OK, I understood that it's better to only add new ones. I think "Index Filter" fits other than "Index
Bound Cond" if we introduce "Rows Removed By Index Filter".

> About Rows Removed by Index Filter: it's good to provide a number when ANALYZE is
> specified, but it will be also better to specify what was estimated. We do that for (cost snd rows etc.)
> but doing that somewhere in the plan output may not have a precedent. I think we should try that
> and see what others think.

It's interesting! It’s an idea that can be applied not only to multi-column indexes, right?
I will consider the implementation and discuss it in a new thread. However, I would like to
focus on the feature to output information about multi-column indexes at first.

Regards,
--
Masahiro Ikeda
NTT DATA CORPORATION

> On Mon, 24 Jun 2024 at 14:42, Jelte Fennema-Nio <postgres@jeltef.nl> wrote:
> >
> > On Mon, 24 Jun 2024 at 13:02, Matthias van de Meent
> > <boekewurm+postgres@gmail.com> wrote:
> > > It does not really behave similar: index scan keys (such as the
> > > id3=101 scankey) don't require visibility checks in the btree code,
> > > while the Filter condition _does_ require a visibility check, and
> > > delegates the check to the table AM if the scan isn't Index-Only, or
> > > if the VM didn't show all-visible during the check.
> >
> > Any chance you could point me in the right direction for the
> > code/docs/comment about this?
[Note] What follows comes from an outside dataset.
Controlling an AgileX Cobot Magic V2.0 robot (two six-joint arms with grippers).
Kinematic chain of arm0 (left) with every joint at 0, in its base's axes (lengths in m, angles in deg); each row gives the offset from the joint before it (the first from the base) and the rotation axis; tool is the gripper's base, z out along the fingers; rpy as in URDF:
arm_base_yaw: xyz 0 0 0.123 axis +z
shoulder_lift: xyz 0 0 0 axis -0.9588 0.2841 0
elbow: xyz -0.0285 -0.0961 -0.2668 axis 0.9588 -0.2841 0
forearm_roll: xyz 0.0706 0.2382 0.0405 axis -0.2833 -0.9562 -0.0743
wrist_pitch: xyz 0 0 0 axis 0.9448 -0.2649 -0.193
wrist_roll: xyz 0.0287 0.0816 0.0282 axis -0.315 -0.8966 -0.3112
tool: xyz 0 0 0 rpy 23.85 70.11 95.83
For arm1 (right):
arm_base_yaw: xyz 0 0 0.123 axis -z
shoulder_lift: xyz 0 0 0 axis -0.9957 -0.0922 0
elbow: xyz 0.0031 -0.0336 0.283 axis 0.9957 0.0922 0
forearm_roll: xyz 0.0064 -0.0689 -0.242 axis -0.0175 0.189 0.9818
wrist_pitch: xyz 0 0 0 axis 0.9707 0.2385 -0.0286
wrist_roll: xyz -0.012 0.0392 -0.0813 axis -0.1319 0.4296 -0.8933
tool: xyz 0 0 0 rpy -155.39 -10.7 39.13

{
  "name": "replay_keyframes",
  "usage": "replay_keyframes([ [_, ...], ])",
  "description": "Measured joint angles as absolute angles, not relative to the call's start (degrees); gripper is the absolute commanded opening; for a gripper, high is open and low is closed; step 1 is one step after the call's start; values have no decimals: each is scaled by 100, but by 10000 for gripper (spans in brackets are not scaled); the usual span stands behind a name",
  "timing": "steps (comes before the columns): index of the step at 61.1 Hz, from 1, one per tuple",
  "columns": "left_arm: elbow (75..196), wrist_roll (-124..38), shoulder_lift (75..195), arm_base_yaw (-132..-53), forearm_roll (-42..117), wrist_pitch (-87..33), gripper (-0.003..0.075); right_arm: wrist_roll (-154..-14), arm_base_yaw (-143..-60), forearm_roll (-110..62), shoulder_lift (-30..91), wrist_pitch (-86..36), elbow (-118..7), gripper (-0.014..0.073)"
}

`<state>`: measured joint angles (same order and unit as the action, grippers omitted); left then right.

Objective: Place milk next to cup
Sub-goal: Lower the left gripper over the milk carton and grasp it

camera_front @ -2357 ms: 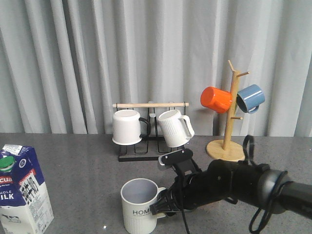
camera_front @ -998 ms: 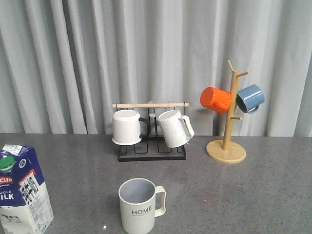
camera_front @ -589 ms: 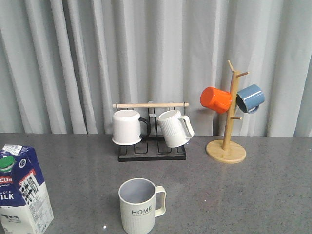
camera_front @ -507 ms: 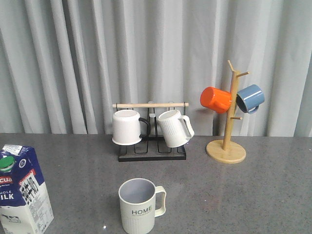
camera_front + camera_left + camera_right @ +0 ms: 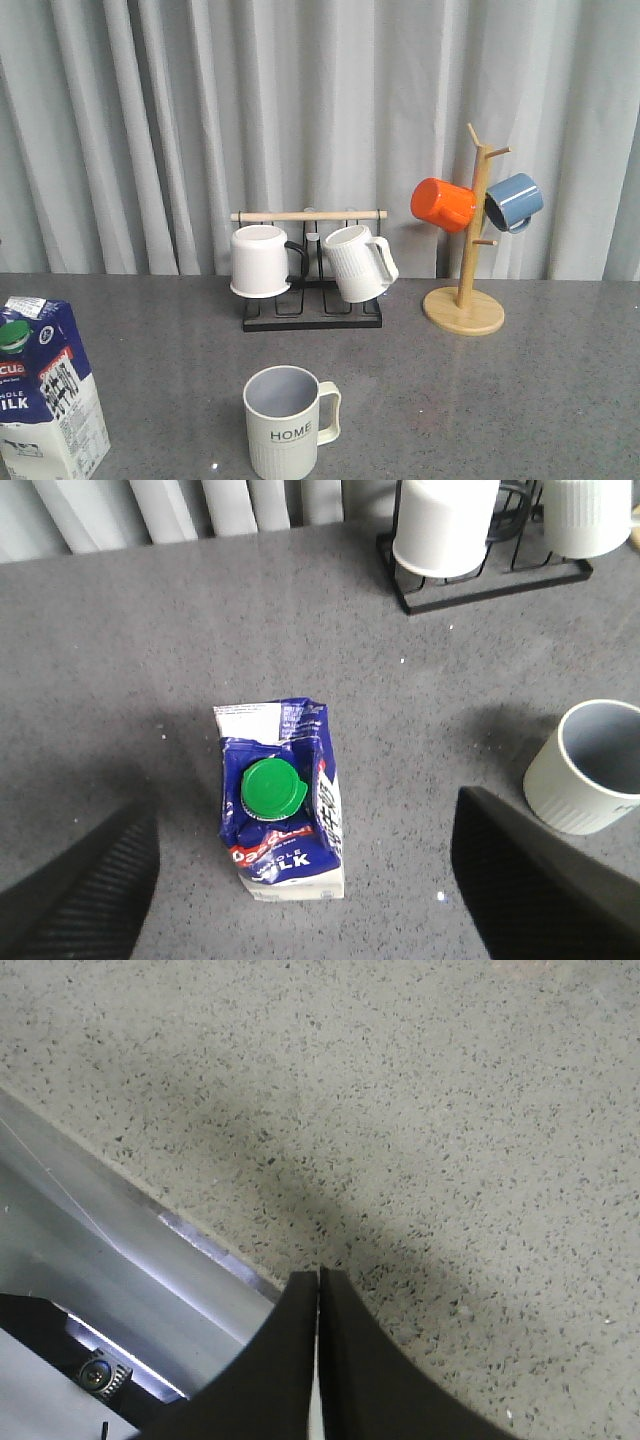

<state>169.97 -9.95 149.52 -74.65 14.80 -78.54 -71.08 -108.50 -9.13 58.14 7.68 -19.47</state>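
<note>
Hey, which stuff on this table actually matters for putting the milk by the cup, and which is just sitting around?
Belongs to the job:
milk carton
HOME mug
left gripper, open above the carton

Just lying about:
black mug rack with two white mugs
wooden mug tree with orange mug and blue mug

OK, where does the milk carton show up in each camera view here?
Front view: milk carton stands at the lower left edge, left of the HOME mug.
Left wrist view: seen from above, green cap up, centre of frame between the open fingers; the mug sits at the right edge.
Right wrist view: not in it, only speckled tabletop.
Shared landmark: the HOME mug.
</note>
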Motion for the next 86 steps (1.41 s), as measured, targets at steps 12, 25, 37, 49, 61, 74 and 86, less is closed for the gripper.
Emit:
replay_keyframes([
  [12,17544,-930,15707,-7465,1202,-8495,583,-7106,-10850,-913,5814,764,-1947,-5],
  [25,17892,-766,16252,-7465,959,-8650,583,-7106,-10850,-913,5814,764,-1947,-5],
  [37,17913,-739,16441,-7465,959,-8678,583,-7088,-10850,-913,5814,764,-1947,-5],
  [49,17913,-739,16659,-7465,959,-8678,583,-7066,-10850,-913,5814,764,-1947,-5],
  [61,17913,-739,16930,-7465,959,-8678,583,-7066,-10850,-913,5814,764,-1947,-5],
  [74,17913,-739,17252,-7465,1047,-8670,583,-7015,-10850,-913,5814,764,-1947,-5],
  [86,17913,-739,17533,-7465,1147,-8670,575,-6987,-10850,-913,5814,764,-1947,-5],
])
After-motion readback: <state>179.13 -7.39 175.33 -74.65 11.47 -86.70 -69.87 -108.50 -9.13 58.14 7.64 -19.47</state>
I'd like to learn a bit more about why
> > that is the case, because I didn't realize visibility checks worked
> > differently for index scan keys and Filter keys.
> 
> This can be derived by combining how Filter works (it only filters the returned live tuples)
> and how Index-Only scans work (return the index tuple, unless !ALL_VISIBLE, in which
> case the heap tuple is projected). There have been several threads more or less
> recently that also touch this topic and closely related topics, e.g. [0][1].

Thanks! I could understand what is difference between INCLUDE based filter and index filter.

> > > As you can see, there's a huge difference in performance. Putting
> > > both non-bound and "normal" filter clauses in the same Filter clause
> > > will make it more difficult to explain performance issues based on
> > > only the explain output.
> >
> > Fair enough, that's of course the main point of this patch in the
> > first place: being able to better interpret the explain plan when you
> > don't have access to the schema. Still I think Filter is the correct
> > keyword for both, so how about we make it less confusing by making the
> > current "Filter" more specific by calling it something like "Non-key
> > Filter" or "INCLUDE Filter" and then call the other something like
> > "Index Filter" or "Secondary Bound Filter".
> 
> I'm not sure how debuggable explain plans are without access to the schema, especially
> when VERBOSE isn't configured, so I would be hesitant to accept that as an argument
> here.

IMHO, it's nice to be able to understand the differences between each
FILTER even without the VERBOSE option. (+1 for Jelte Fennema-Nio's idea)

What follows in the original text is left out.